Le pire, ça était au début où on l'a eu, j'ai mis trois plombes à comprendre comment éteindre le PC. 

J'ai le droit à toutes les versions de windows, la faute à un conjoint dans l'informatique, c'est plus fort que lui...

----------


## Chenille

On en a justement parlé avant hier sur le topic de l'informatique  :Stick Out Tongue:

----------


## chupachup

AHAHAHAahahaha idem 3 heures pour éteindre le PC, jtrouvais pas le bouton.... Bon enfait une fois qu'on a capté jtrouve ça pas mal, ça change quoi.... Cela dit, jpeux pas aller à la ligne... ça me gave, va falloir que jme mette à Mozilla...

----------


## Taysa

Ouf moi aui viens d'acheter un pc je croyais que c'etait la touche entree qui buguait sur le pc neuf ^^ suis rassuree mais quel emrde ce windows 8 avec cette interface pourrie

----------


## Algo

> je ne pourrais pas te dire pourquoi ça marche pas sur explorer, je sais qu'Algo avait dis que les forums allaient marcher de moins en moins bien sur explorer car c'est caca et les développeurs ne travaillent plus dessus.

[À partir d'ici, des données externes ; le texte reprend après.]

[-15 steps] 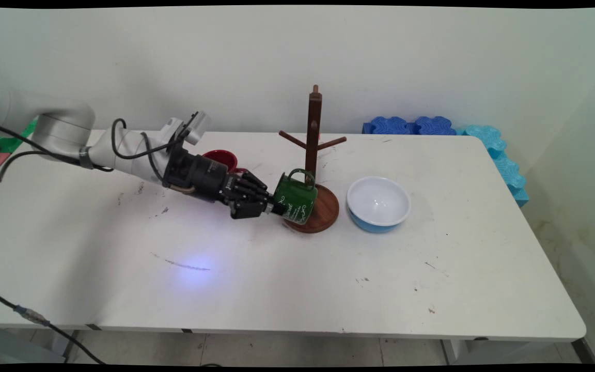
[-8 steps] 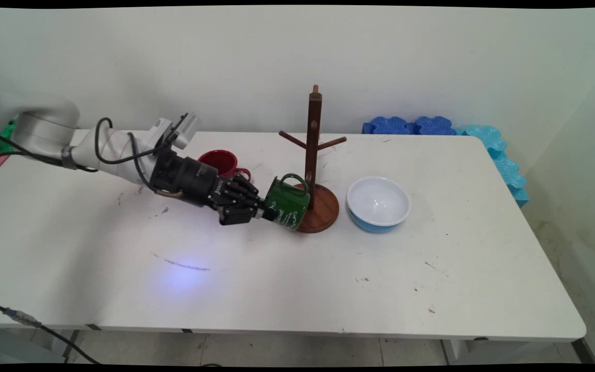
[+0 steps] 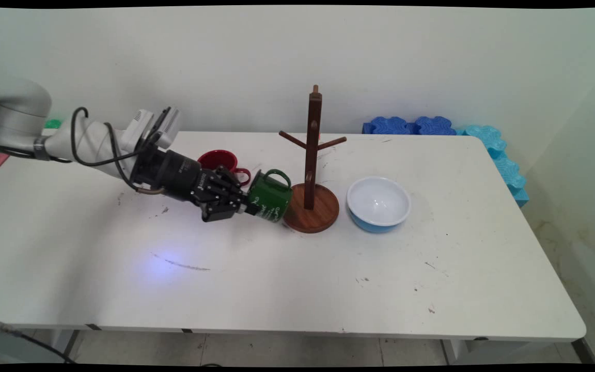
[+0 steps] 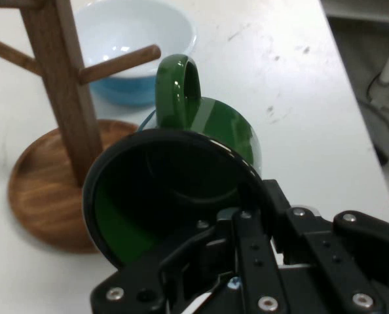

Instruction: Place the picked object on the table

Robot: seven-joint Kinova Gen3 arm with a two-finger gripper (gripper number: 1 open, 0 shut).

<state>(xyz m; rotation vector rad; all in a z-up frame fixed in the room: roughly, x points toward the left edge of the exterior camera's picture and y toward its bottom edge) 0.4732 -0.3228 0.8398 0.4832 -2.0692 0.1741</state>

Hum c'est pas exactement ce que j'ai dit mais effectivement internet explorer pose plus de problèmes que les autres navigateurs (chrome, firefox etc) et de plus en plus de monde quitte ce navigateur... Mais encore une majorité de personnes sont sur ce navigateur (malheureusement) donc on travaille encore pour ce navigateur  :Big Grin: 
Je n'ai pas Windows 8 (enfin je l'ai rangé bien au fond de mon bureau sans jamais l'installer  :Big Grin: ) alors je ne peux pas tester  :Frown:  cependant effectivement je recommande d'utiliser firefox ou chrome si vous en avez la possibilité.

----------


## chupachup

Ok.... merci  :Smile:

----------